Me: As far as it takes. We have to get there,
Friend: Yes, I will follow you, I always have.
Me: I know we have met, but forgive me, can you remind me, who are you?
Friend: Yes, we have met many times in many different places and many different forms. I am you….

Chapter 12: The Backdoor

The cassette tape

Interviewer: When you go to the school library, what kind of books attract you?

4th Grader: I try to read about animals and nature. This type of book allows me to know why we are here. I also like to read science fiction.

Interviewer: Tell me what you like about science fiction.

4th Grader: The universe in science fiction books makes sense. There is always a goal. Not like real life.

Interviewer: You think life does not make sense?

4th Grader: It should, because if God created all this, then we are here for a reason; it has to make sense… Otherwise, why wake up every morning? It is so difficult to get up every morning.

Interviewer: Why is it difficult? because you want to sleep more and not go to school?

4th Grader: No, no, just coming back to life every morning is difficult. Every night when I go to sleep, I feel that I will sleep forever, but then I wake up, and it is difficult.

This is part of an interview I had in 4th grade with the local radio station. My mom gave me the cassette tape before I moved to Paris.

Existential Crisis

To be fully honest, I never remembered I thought like this as a child. I thought my existential crisis started with adulthood and university. When I listened to the tape, I figured that I have always had a problem with existence. Life never made sense; there is no point of anything, and that makes it difficult just to carry on. However, I am a slave to my own wiring, so I got to play the game, and I lack the constitution of suicide. I created my parallel reality, where I created a short-term goal to create a fake sense of purpose. I figured that life for me is a casino. Regardless of losing or winning in the games in the casino, when the bouncer kicks you out, you cannot have anything. So instead of stressing about winning or losing, I just enjoy the games and fuck it. Only my casino is a house of cards that gets shattered with the slightest inconvenience life hands me. Existence is dreadful and tiring, at least for me.

Techno

The New Year’s Eve of 2018 in Berlin provided me with a reliable alternative: Techno. We went to Tresor to celebrate the end of 2017 and welcome the newly born 2018. It was my first time in Tresor. It is a large space that looks like an abandoned factory. It is dark inside, with multiple floors banging with hard techno music. Almost everyone I met there somehow escaped reality to an alternative reality. I know you might be judging now and thinking, “Oh, it should be the drugs.” No,  you are wrong. It is important to understand the context of techno if you want to understand how the escape gateway is created. The lights are so dim that you can barely see who is standing next to you. Your eyes adjust to the low light, so your brain gets extremely relaxed. The music is so loud with high BPM that it puts you in a trance state, while your interaction can only be with the music because it is just stupid to try and strike a conversation with anyone. Dimmed light, hazy vision, brain in trance state, and boom, your body is just moving with the music in a world where only you exist. The drugs help exaggerate those feelings, but that is really besides the point.
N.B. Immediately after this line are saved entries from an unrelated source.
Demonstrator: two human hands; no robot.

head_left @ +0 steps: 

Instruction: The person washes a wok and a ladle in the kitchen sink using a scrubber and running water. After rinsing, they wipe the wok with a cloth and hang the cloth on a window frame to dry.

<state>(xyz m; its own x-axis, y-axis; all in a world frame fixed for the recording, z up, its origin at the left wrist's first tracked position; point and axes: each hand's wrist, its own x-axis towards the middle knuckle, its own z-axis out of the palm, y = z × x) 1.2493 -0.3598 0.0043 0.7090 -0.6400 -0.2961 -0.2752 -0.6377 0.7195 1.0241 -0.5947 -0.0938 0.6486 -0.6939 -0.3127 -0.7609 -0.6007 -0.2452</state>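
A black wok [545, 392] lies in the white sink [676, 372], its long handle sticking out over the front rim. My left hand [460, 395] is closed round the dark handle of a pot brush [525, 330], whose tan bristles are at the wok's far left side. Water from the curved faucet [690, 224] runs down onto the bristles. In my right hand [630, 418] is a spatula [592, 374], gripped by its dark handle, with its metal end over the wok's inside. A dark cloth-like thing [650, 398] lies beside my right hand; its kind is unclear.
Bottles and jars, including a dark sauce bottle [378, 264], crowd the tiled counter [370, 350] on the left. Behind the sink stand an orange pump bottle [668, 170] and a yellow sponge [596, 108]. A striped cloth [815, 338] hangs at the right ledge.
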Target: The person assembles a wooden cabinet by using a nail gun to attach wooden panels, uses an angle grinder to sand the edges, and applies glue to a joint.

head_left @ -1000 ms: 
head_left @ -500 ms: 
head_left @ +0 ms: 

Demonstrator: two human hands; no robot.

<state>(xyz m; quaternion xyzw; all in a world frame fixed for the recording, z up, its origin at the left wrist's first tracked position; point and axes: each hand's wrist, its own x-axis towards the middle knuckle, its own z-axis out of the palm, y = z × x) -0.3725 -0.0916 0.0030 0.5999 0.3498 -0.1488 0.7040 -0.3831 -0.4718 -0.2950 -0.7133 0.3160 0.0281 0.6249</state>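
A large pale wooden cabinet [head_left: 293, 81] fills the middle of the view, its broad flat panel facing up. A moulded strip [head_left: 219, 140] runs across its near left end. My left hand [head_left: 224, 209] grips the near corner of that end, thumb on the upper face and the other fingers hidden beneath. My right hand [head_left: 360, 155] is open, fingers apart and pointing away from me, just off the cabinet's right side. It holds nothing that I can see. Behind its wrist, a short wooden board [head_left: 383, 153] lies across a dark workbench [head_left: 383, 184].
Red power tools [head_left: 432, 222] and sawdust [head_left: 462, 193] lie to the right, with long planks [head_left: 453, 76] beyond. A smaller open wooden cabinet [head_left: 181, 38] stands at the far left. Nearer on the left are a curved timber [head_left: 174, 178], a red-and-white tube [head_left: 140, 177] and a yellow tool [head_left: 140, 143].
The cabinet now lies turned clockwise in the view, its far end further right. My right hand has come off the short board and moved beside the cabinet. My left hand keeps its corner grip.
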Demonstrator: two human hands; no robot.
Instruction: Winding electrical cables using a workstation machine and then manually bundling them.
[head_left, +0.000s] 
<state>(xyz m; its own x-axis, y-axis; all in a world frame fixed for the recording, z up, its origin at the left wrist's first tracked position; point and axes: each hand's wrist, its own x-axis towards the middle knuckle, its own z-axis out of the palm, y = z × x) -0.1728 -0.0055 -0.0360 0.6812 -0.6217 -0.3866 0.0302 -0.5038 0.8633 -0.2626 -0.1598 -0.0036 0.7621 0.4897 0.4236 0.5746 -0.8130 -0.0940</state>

I have been to many techno events before, but Berlin is a very different experience. What makes Berlin different is the people that you meet there. As I said in a previous post, Berlin is Sin City, and the people who embrace it understand the beauty of the freedom of not giving a fuck. Also, this scene knows no bullshit. A guy or a girl will talk to a guy or a girl and decide to have fun. No questions asked, no answers needed. It is the greatest escape of all, where everything is straight to the point.

When I went back to Paris, I came across a What’s App group for techno lovers in Paris. I met most of the people I know in this group in La Concrete (a techno club in Paris). We are all very different in the way we think, how we see life, and what drives us, but we all share that common feeling we get when good techno music is playing regardless of the genre. I cannot remember how many raves and parties I have been to since I came to Europe; all I remember is that I go to the front of the dance floor, shut my eyes, go into a trance state, and escape for the whole night. It is that temporary escape that eases down the burden of existence. Every wiring has a backdoor; the backdoor of my brain was those frequencies created by techno music artists.

Chapter 11: Uprooted

I still remember the exact moment I said goodbye to my family and my in-laws. My mother started crying when I hugged her and my father tried to stay solid. Part of me felt sad as I hugged my in-laws who had no idea about the divorce plans. They said we will see you later in Paris but I knew this wouldn’t happen. I felt I betrayed them and I knew they would hate me and curse the day they ever met me once they learn the news, they did. My best friend was there and he insisted on driving me to the airport and say goodbye to Montie, my dog. As we arrived at Cairo International Airport I felt heavy and a deep sense of sadness dawned on me. The airport police was trying to rush my friend to drop me off and leave as it was a specially busy night at the airport but we lingered. I looked at him and said “I guess that is it, time to go”. He did not say anything, he looked at my dog and told her goodbye and see you soon.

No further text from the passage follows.